Problem:
Set down, character for character, everything in the records below from the line holding "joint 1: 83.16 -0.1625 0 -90" down to the line holding "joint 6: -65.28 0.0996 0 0", and no other line.

Exercise inputs:

------------------------

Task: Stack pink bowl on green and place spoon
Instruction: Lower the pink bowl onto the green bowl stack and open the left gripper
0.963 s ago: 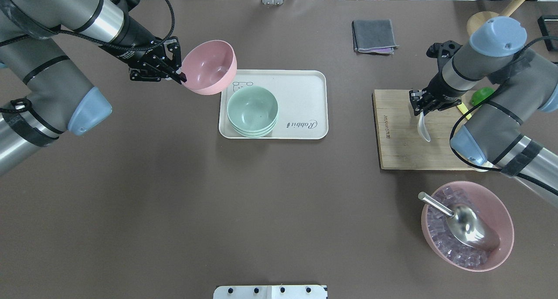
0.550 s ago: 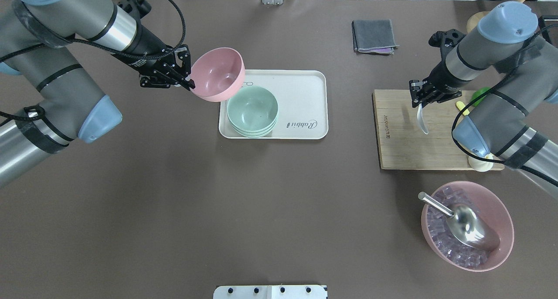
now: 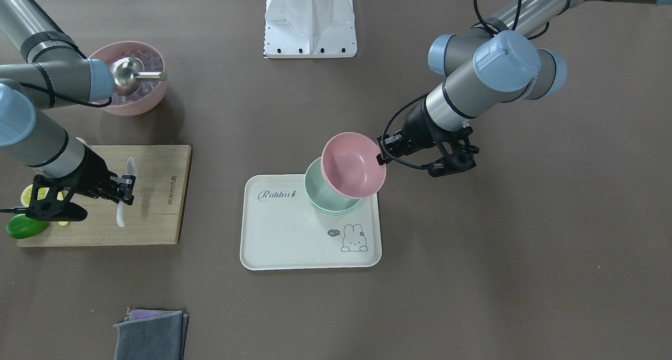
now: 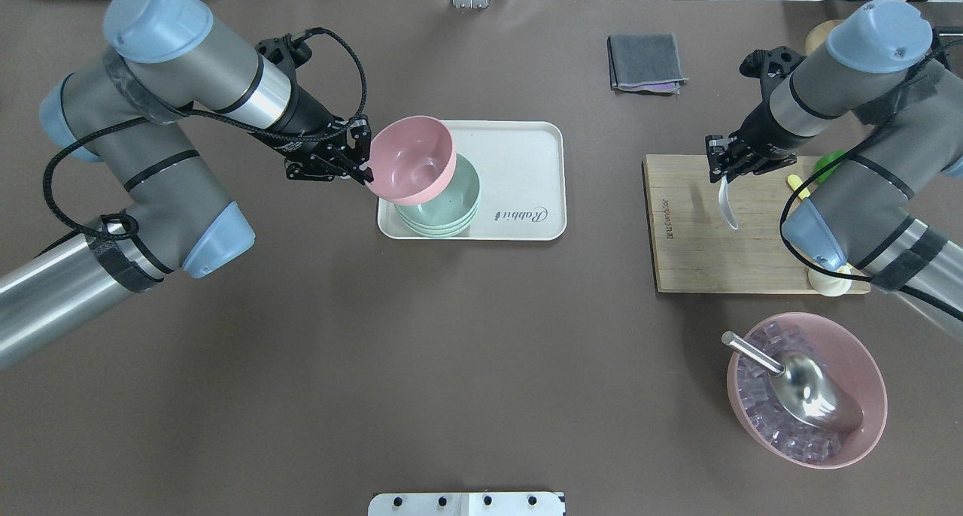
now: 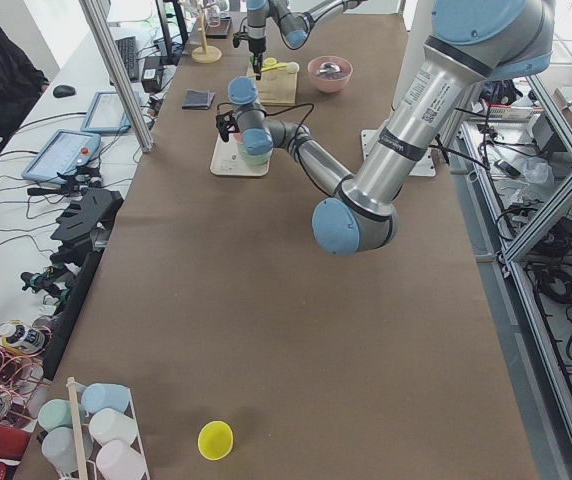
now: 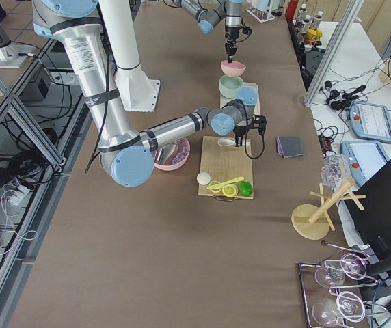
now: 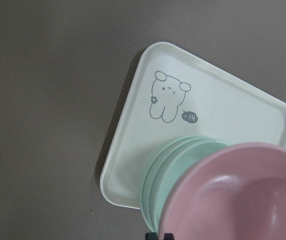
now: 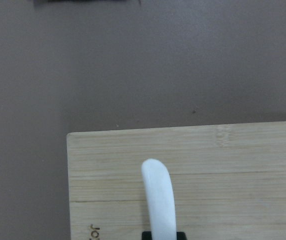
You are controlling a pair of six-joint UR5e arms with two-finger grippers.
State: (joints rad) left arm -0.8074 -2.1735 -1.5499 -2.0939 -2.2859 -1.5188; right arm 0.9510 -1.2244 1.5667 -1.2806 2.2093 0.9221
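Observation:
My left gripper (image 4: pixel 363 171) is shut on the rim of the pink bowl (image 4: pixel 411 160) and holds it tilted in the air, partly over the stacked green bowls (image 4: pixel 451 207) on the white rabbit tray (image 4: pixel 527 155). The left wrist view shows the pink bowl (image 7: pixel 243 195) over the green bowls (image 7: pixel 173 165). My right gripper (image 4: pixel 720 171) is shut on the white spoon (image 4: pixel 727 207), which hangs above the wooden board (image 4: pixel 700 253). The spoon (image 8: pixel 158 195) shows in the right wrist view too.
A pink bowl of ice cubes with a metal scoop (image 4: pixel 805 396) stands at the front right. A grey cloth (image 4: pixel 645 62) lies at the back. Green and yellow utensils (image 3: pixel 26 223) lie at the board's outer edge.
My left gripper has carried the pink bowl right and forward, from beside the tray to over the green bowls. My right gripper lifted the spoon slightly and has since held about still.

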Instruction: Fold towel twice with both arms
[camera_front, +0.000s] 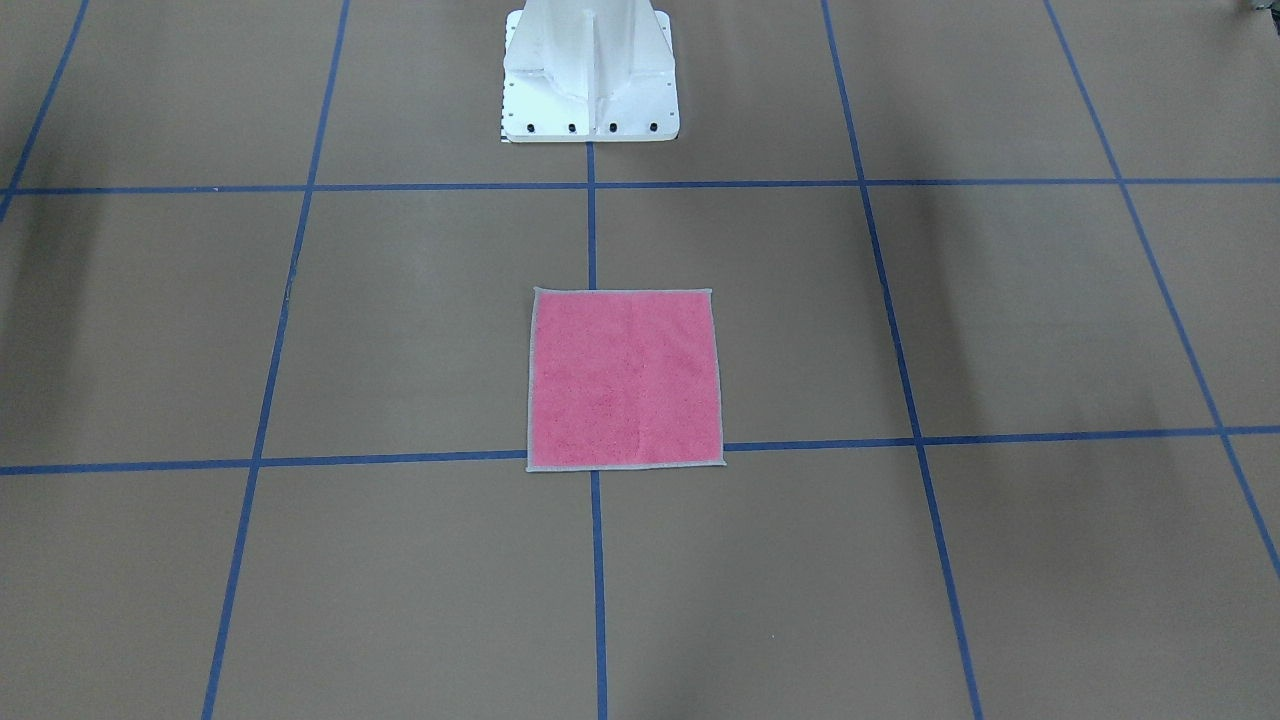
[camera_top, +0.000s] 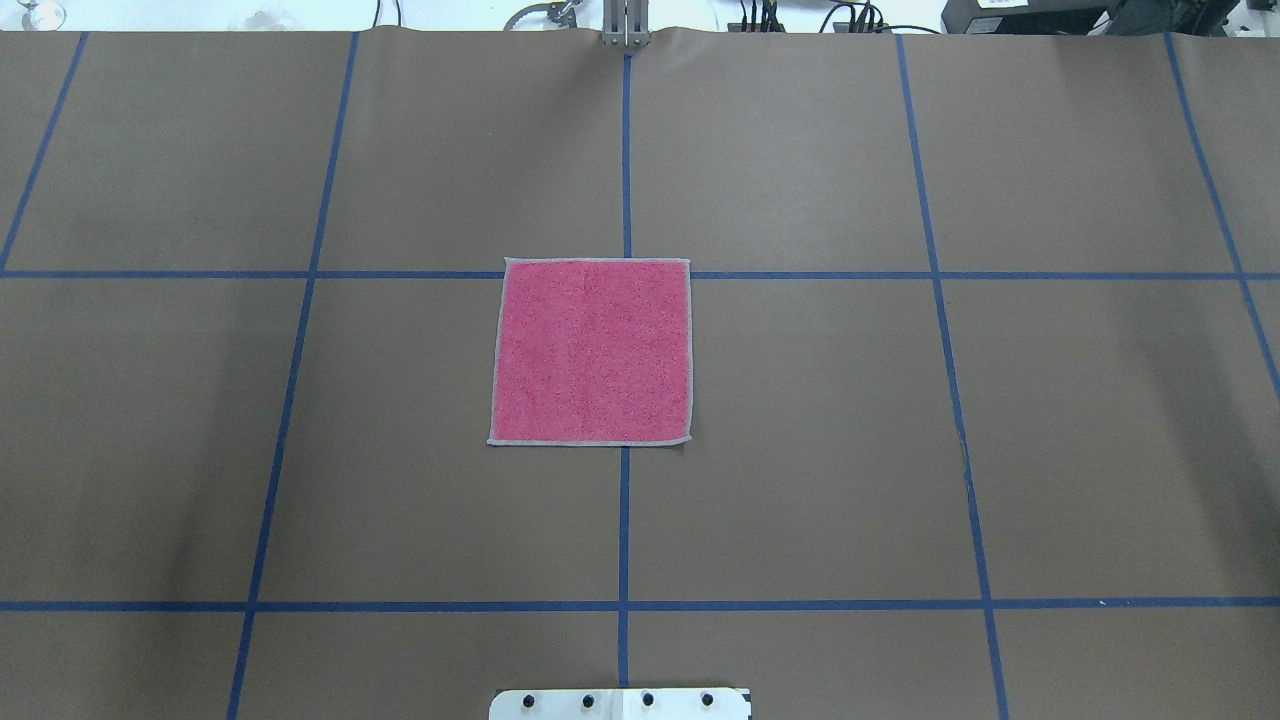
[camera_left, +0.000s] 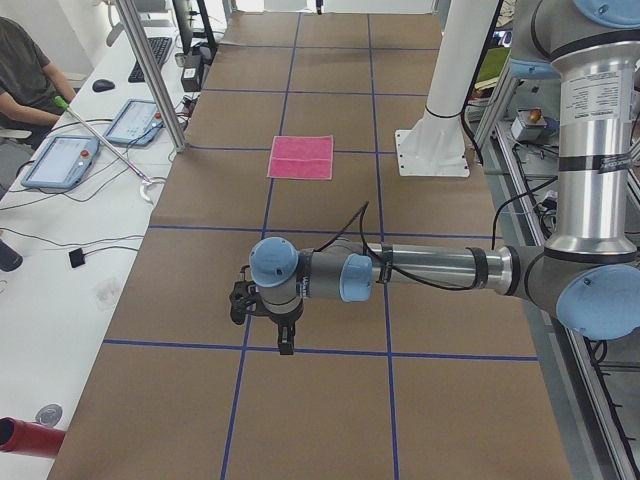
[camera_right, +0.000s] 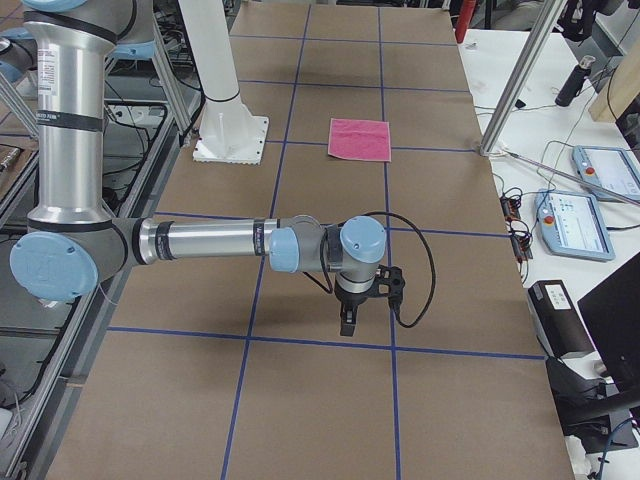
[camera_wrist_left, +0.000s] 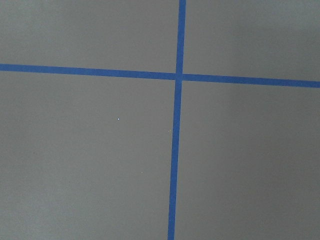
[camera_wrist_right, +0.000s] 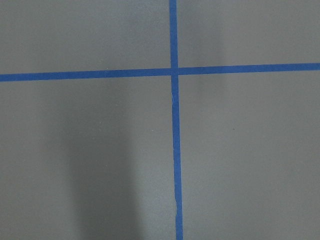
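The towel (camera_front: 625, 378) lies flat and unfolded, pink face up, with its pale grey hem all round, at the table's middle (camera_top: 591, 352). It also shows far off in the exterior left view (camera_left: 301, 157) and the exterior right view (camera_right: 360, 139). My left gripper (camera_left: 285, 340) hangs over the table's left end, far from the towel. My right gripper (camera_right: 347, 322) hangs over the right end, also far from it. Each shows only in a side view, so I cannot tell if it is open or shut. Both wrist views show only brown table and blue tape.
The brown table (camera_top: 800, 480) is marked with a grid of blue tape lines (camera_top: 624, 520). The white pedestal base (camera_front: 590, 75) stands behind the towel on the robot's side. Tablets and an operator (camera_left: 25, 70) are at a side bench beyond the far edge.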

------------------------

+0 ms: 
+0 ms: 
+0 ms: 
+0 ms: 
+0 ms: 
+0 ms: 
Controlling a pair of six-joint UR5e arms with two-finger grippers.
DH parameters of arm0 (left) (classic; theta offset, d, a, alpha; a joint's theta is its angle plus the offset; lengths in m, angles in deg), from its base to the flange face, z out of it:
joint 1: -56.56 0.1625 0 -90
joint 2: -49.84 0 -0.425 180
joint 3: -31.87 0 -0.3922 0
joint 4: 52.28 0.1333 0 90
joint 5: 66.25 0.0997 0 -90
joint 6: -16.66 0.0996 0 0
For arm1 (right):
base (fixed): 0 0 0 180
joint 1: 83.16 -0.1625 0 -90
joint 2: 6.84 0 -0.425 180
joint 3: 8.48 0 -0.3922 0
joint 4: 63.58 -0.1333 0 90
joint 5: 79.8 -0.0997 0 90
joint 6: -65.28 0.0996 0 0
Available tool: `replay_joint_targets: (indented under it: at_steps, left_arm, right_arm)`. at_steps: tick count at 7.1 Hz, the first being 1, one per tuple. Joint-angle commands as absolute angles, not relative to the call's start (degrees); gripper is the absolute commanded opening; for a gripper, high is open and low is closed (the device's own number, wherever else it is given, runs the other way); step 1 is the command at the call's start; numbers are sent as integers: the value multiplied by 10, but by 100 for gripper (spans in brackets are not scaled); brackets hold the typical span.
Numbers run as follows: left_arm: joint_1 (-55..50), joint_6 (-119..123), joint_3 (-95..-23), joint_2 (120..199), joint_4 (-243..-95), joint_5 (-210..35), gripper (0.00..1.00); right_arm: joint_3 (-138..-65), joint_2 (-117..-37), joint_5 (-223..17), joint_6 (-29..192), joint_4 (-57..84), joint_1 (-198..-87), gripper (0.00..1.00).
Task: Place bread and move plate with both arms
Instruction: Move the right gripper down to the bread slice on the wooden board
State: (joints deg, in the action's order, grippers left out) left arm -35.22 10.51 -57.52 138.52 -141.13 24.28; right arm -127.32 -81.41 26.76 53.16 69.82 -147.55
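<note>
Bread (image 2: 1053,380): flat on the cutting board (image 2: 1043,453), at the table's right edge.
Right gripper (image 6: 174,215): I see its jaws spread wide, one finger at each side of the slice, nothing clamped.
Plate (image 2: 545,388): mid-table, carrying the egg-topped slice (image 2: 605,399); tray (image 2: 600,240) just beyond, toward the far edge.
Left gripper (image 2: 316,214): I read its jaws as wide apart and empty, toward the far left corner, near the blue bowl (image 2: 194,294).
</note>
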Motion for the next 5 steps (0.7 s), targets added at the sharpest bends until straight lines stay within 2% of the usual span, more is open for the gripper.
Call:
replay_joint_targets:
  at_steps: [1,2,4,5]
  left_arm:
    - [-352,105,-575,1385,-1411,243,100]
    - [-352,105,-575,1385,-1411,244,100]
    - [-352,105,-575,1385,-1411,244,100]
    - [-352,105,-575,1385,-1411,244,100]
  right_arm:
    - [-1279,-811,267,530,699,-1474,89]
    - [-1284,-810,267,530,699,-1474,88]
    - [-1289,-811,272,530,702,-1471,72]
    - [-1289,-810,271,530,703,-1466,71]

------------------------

Reply:
joint 1: 83.16 -0.1625 0 -90
joint 2: 6.84 0 -0.425 180
joint 3: 8.48 0 -0.3922 0
joint 4: 63.58 -0.1333 0 90
joint 5: 79.8 -0.0997 0 90
joint 6: -65.28 0.0996 0 0

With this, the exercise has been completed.